The Democratic senator from Massachusetts was a guest to talk about her new book, "Persist," and her mission to get national paid family leave and child care support. It's a personal subject for Warren, who said she was close to losing an early job as a teacher when she couldn't get childcare.
McCain took the conversation to a personal level for her as well, as she revealed how Warren was there for her during her pregnancy.
"We texted each other when I was pregnant and then after I gave birth and I was very scared. I was very hormonal and for some reason you were a lovely person for me to talk to these feelings about," said McCain.
"I actually was scared I would be fired for being pregnant," she said, noting that it's "not rational." She added that if she -- "a cohost of this big show and I work for ABC and Disney" -- was worried about losing her job, then this should be an issue for everyone to be concerned about.
Noting that conservatives "should be caring about the family and caring about women and caring about how people are treated in companies," McCain said she's "actually been disappointed more Republicans haven't gotten on board" with Warren's push.
"I can honestly say you've put your money where your mouth is, you care about women, I'm a republican, you cared about how I was feeling," added the host, before asking their guest how she believed they could get more Republicans on board with national paid family leave and child care support.
"It's about saying these policies are personal, they touch our lives," Warren added, "You want parents to be able to go to work, you want women to be able to go to work, we need affordable, available childcare. We need more women to lift their voices.
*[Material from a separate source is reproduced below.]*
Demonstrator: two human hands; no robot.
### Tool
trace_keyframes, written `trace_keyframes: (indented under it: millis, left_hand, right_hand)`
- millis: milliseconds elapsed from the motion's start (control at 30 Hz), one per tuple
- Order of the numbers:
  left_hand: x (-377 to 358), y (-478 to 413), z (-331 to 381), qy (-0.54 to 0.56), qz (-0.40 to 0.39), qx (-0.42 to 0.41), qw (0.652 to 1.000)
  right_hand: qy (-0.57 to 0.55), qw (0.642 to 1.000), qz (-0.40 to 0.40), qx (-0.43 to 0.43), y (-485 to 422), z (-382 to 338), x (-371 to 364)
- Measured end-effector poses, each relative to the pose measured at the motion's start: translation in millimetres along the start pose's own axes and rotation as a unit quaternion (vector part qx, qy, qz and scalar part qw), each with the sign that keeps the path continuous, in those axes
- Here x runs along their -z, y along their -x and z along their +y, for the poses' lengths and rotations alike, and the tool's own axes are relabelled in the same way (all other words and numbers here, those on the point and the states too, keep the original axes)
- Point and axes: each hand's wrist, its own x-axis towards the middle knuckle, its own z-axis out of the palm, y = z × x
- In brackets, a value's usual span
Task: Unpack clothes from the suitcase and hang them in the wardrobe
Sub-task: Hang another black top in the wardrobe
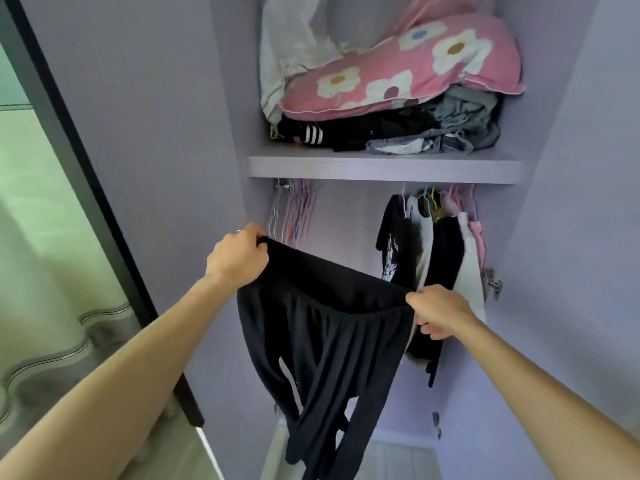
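Note:
I hold a pair of black trousers by the elastic waistband, stretched out in front of the open lilac wardrobe. My left hand grips the waistband's left end, and my right hand grips its right end, lower down. The legs hang down loosely towards the floor. Behind the trousers, several empty hangers hang at the left of the rail, and several hung garments hang at the right. The suitcase is not in view.
A shelf above the rail carries a pink flowered pillow on a heap of folded dark and grey clothes. The wardrobe door stands open at the left, with a dark-framed glass door and curtain beyond it.

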Motion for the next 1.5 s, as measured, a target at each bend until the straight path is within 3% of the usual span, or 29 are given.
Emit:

We need more women to persist."
Earlier this year, after giving birth to daughter Liberty, McCain urged fellow conservatives to support paid maternity leave for all moms.
"When I gave birth, I actually had post-natal preeclampsia and I was in the hospital for a week after on a magnesium drip. It really, really kicked my butt," she said. "I was planning on coming back to the show for the election, six weeks after I gave birth, and I was physically unable to. I was physically unable to come. I had to have my husband and mother-in-law help me do everything from shower to eat, it was deeply humbling, to help me take care of Liberty."
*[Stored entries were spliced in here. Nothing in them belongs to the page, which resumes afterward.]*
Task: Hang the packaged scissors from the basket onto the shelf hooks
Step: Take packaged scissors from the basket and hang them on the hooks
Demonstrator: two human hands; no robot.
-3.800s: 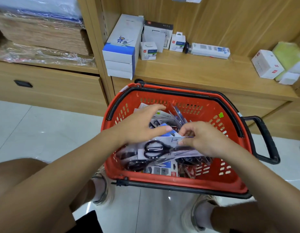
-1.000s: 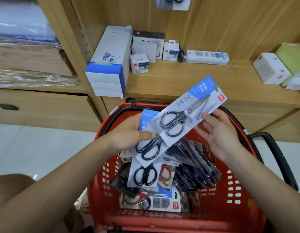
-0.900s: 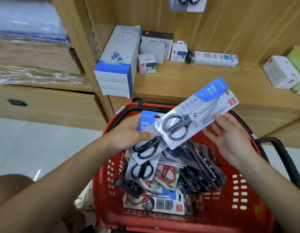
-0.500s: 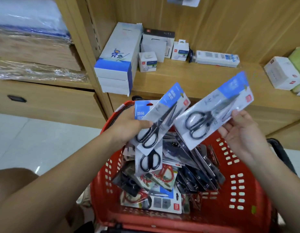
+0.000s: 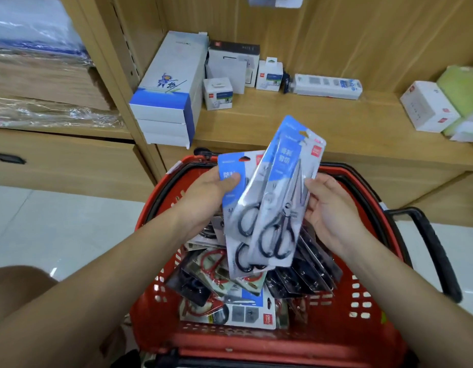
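- My left hand (image 5: 208,193) grips the rear scissor packs (image 5: 231,203), thumb pressed on a blue header card.
- The fingers of my right hand (image 5: 329,211) lie against the right edge of the front pack (image 5: 281,187); I cannot tell whether they grip it.
- The held packs stand nearly upright above the red basket (image 5: 360,301), which is perforated plastic with a black rim.
- Loose packs (image 5: 304,277) lie heaped inside it: glossy clear blisters on card.
- Beyond is a wooden shelf (image 5: 296,123) carrying stacked white cartons (image 5: 166,102).

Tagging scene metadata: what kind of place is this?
Probably a stationery shop: a red shopping basket full of carded scissors packs, small boxed goods on a wooden display shelf.
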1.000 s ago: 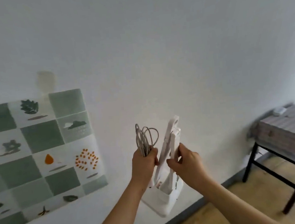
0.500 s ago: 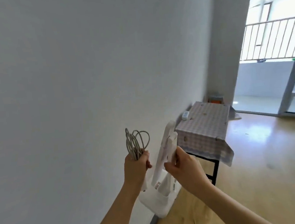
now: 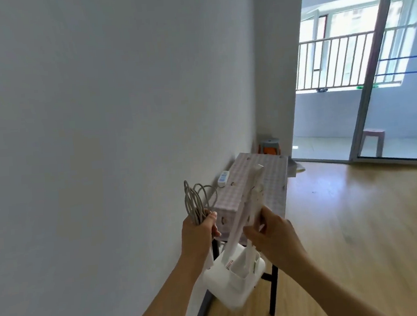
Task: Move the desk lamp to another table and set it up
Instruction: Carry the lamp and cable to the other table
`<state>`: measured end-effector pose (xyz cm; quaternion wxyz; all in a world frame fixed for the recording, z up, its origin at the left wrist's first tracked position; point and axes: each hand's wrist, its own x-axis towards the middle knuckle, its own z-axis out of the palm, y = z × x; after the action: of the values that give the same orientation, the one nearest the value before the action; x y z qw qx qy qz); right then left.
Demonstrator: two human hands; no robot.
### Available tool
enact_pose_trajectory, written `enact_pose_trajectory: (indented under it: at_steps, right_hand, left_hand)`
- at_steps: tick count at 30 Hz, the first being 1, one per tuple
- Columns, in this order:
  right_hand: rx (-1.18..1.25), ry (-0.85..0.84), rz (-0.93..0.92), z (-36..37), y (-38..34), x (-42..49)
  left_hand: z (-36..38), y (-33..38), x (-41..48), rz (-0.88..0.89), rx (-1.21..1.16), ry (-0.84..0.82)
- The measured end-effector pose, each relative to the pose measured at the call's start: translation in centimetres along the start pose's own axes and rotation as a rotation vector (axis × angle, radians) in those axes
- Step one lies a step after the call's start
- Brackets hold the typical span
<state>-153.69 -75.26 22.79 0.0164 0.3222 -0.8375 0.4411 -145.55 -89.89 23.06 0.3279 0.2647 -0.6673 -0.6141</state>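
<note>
I carry a white folded desk lamp [image 3: 237, 280] in the air in front of me, its base low and its folded arm pointing up. My right hand [image 3: 271, 235] grips the folded arm near its middle. My left hand [image 3: 198, 233] grips the lamp's coiled grey cord [image 3: 196, 203], loops sticking up above my fist. Beyond the lamp stands a table [image 3: 274, 177] with a checked cloth, set against the left wall.
A white power strip [image 3: 223, 177] lies on the table's far left side by the wall. A stool [image 3: 269, 146] stands in the corner behind the table. Wooden floor [image 3: 357, 221] spreads to the right, up to a glass sliding door [image 3: 370, 70] and a balcony with a pink stool [image 3: 373, 138].
My view has swung right along the wall. The patterned wall tiles have left the view; the table and balcony door have come into view and drawn closer. Both hands keep the same hold.
</note>
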Motion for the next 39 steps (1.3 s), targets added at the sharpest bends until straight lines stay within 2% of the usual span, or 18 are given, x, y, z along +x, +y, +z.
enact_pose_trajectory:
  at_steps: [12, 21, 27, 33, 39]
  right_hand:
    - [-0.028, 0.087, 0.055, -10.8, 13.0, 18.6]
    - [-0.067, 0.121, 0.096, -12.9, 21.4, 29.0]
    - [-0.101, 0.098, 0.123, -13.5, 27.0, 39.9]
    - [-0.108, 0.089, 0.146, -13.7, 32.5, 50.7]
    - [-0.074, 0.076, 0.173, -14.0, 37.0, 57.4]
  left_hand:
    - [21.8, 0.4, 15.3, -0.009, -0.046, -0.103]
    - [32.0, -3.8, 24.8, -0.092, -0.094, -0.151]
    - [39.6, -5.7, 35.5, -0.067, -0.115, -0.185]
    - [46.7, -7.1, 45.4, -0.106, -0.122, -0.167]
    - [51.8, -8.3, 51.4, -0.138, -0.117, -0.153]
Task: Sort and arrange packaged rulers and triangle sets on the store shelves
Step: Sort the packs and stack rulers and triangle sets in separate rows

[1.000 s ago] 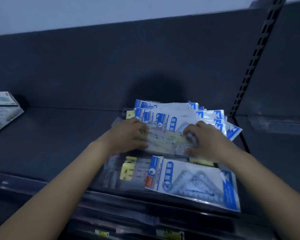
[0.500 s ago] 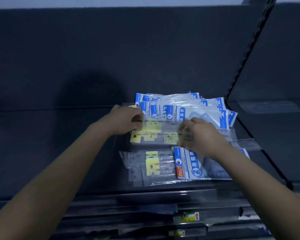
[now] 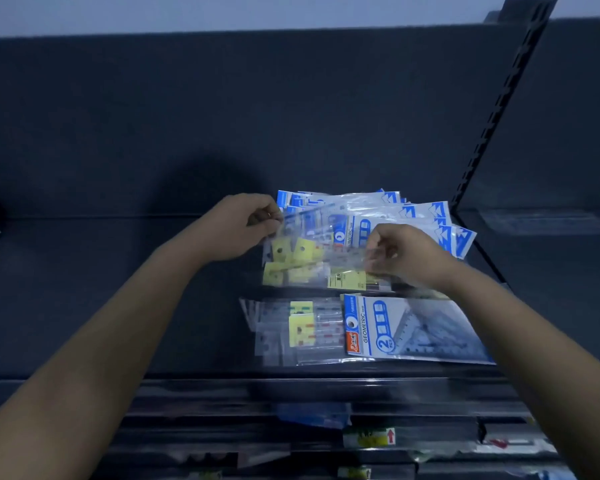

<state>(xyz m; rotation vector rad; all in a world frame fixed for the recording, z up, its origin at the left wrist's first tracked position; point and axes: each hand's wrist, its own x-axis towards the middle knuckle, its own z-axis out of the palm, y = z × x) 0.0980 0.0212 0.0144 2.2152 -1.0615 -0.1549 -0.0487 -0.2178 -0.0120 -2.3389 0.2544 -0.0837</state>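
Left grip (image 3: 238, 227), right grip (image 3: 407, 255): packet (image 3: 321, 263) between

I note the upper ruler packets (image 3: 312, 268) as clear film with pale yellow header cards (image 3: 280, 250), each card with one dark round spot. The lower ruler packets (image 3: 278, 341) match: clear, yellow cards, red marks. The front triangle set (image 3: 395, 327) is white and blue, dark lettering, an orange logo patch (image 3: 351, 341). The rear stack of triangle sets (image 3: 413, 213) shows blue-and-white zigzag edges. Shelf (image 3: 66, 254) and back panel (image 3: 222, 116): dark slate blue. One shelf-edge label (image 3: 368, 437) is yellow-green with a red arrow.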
As she came to terms with her own privilege, she began to get angry there were women in America who didn't have "the same kind of luxury I have working here at 'The View'" when it comes to time off after giving birth.
"Then I started getting more and more angry that conservatives, in particular -- given we are the party of family values and everything about our ideology stems from the nucleus of the family -- that we are leaving women in this country without the capacity and ability, unless you have an employer that allows you to, to take care of your child, to heal physically."
Saying that "maybe it takes personal experience sometimes to get on board" with an idea, McCain said she hoped every woman on "The View" would help make paid maternity leave an initiative for the show in 2021. She also vowed to hold lawmakers who appeared on the show to the fire on the issue.